Di antara kisah-kisah yang terdapat dalam Al-Qur’an adalah kisah Nabi Ibrahim as. dan putranya, Nabi Ismail as. sebagaimana diceritakan:
فَلَمَّا بَلَغَ مَعَهُ السَّعْيَ قَالَ يٰبُنَيَّ اِنِّيْٓ اَرٰى فِى الْمَنَامِ اَنِّيْٓ اَذْبَحُكَ فَانْظُرْ مَاذَا تَرٰىۗ قَالَ يٰٓاَبَتِ افْعَلْ مَا تُؤْمَرُۖ سَتَجِدُنِيْٓ اِنْ شَاۤءَ اللّٰهُ مِنَ الصّٰبِرِيْنَ
Maka ketika anak itu sampai (pada umur) sanggup berusaha bersamanya, (Ibrahim) berkata, “Wahai anakku! Sesungguhnya aku bermimpi bahwa aku menyembelihmu. Maka pikirkanlah bagaimana pendapatmu!” Dia (Ismail) menjawab, “Wahai ayahku! Lakukanlah apa yang diperintahkan (Allah) kepadamu; insya Allah engkau akan mendapatiku termasuk orang yang sabar.” (QS. Al-Shaffat [37]: 102)

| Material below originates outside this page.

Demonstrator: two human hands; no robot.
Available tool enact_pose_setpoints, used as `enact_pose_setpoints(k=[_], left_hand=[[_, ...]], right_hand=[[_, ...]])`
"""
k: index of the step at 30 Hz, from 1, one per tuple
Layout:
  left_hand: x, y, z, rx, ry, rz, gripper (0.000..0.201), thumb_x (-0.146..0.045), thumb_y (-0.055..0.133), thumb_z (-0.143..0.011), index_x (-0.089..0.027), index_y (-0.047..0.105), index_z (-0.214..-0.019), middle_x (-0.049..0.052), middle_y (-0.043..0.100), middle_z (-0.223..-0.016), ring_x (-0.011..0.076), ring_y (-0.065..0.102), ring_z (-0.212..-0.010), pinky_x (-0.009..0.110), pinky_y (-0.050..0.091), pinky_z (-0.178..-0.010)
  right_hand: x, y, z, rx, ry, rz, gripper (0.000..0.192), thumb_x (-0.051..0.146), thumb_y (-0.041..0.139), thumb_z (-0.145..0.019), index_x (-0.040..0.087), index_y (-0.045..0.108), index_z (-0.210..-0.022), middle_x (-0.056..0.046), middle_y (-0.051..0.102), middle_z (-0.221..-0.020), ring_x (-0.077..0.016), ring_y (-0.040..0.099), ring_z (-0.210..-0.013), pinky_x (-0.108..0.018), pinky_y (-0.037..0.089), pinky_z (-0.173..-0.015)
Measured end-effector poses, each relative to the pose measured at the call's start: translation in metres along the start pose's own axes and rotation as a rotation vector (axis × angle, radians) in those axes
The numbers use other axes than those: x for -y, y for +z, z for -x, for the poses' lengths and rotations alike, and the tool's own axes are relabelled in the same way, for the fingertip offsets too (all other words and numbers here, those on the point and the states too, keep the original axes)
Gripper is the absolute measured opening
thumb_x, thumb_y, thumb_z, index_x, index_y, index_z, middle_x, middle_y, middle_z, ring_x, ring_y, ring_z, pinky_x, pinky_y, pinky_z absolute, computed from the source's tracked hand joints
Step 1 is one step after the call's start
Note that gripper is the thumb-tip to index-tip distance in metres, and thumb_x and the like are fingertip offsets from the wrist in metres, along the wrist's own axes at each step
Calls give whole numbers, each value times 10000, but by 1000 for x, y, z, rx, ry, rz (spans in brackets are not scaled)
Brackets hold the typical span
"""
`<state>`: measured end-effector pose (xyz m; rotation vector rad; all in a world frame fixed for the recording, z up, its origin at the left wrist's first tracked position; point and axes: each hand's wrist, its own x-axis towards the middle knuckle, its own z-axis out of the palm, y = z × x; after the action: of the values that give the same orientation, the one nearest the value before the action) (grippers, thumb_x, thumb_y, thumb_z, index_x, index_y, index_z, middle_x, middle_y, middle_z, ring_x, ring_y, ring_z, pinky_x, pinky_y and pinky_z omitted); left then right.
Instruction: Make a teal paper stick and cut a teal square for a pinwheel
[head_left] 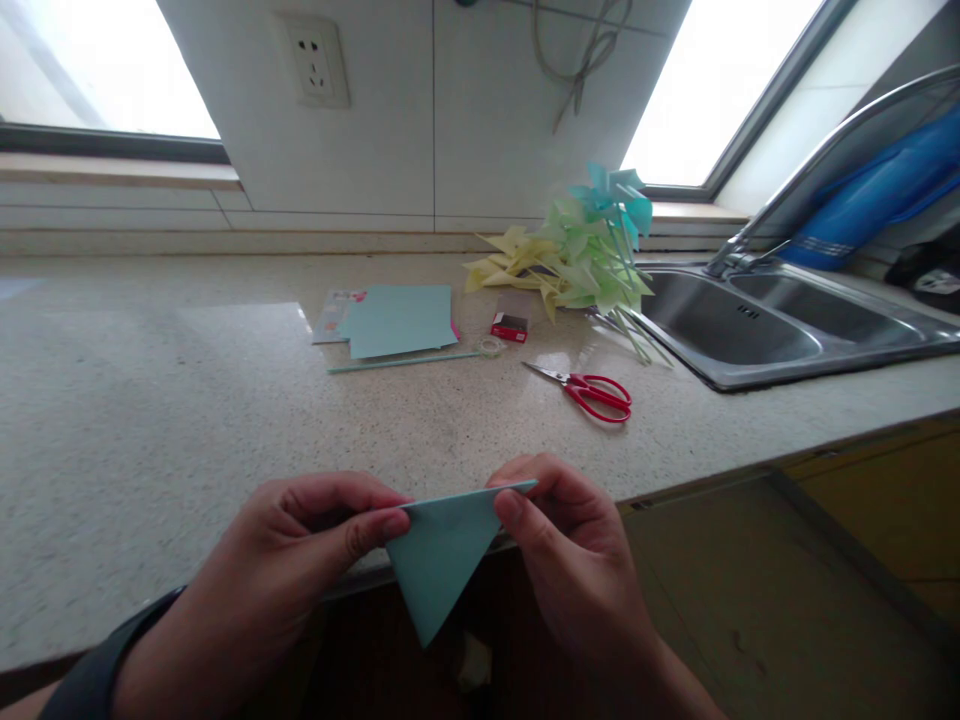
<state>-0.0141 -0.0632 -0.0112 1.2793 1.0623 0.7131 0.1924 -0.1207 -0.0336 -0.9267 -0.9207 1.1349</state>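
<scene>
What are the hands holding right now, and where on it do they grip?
Both hands hold a folded light-blue paper triangle by its top edge: the left hand pinches the left corner, the right hand the right corner. Its point hangs down.

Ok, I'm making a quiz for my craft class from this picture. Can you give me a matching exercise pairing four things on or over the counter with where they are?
Things:
1. folded blue paper triangle
2. red scissors
3. pile of paper pinwheels
4. flat blue sheets

Places:
A. lying flat on the counter, left of the small red box
B. at the sink's left edge
C. held between both hands, left hand and right hand
D. lying alone on the counter, in front of the sink

Pairs: 1-C, 2-D, 3-B, 4-A
</scene>
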Motion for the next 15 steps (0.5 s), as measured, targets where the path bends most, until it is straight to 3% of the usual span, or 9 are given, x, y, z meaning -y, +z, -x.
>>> enact_pose_setpoints(k=[10,15], left_hand=[[-1,-1,0,-4,-1,-35,143,-396,834,-742,-253,824,-753,29,796,-781,193,707,-720,248,552,-659],[-1,-1,0,-23,-19,-20,138,-398,841,-737,-262,821,-745,21,799,-782,184,708,-725,235,550,-659]], right_hand=[[2,0,0,12,24,-4,120,326,752,-869,239,707,-799,16,577,-726,-118,483,-663,-229,417,-582],[0,-2,0,25,30,-54,40,304,746,-880,270,731,-896,19,607,-743,-116,497,-670,-223,409,-585]])
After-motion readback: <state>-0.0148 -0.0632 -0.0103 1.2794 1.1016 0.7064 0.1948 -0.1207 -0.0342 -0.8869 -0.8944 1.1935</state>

Dari kisah itu dapat diambil pelajaran tentang bagaimana komunikasi yang dibangun oleh Nabi Ibrahim. Ketika Nabi Ismail beranjak dewasa, Nabi Ibrahim mendapat sebuah wahyu dalam mimpinya. Meskipun perintah menyembelih yang ada dalam mimpinya itu datang dari Allah, ia tidak lantas serta merta memaksakan hal tersebut pada putranya. Ia dengan keluasan dan kelapangan justru ingin mendengar terlebih dahulu pendapat dari putranya, karena apa yang akan menjadi keputusan adalah menyangkut masa depan sang anak.
Nabi Ismail yang sejak kecil telah dididik untuk taat kepada Allah dan berbakti kepada orang tua, melihat apa yang disampaikan oleh ayahnya adalah sebuah ujian yang Allah tujukan tidak hanya kepada ayahnya, namun juga ujian untuk dirinya. Yakni menguji ketaatan, kesabaran dan kesungguhannya di hadapan Tuhannya, sehingga Nabi Ismail meneguhkan hati ayahnya bahwa ia insya Allah adalah termasuk dalam orang-orang yang sabar.
Begitulah sedikit kisah Nabi Ibrahim dan Nabi Ismail, dan seperti itu seharusnya komunikasi yang dibangun antara orang tua dan anak. Tidak bersikap otoriter terhadap anak. Terlebih lagi ketika anak sudah beranjak dewasa, mampu membedakan mana yang baik dan mana yang buruk. Segala keputusan yang diambil terlebih dahulu dibicarakan dan didiskusikan bersama anak. Apalagi untuk urusan dan permasalahan duniawi, untuk permasalahan yang datang dari Tuhan sebagaimana dalam kisah Nabi Ibrahim saja perlu untuk juga mendengar. Pola komunikasi semacam inilah yang diharapkan mampu membentuk karakter yang tidak hanya ingin didengar namun juga mendengar, membentuk karakter yang lebih lapang dan toleran dalam mengahadapi perbedaan. Wallahua’lam.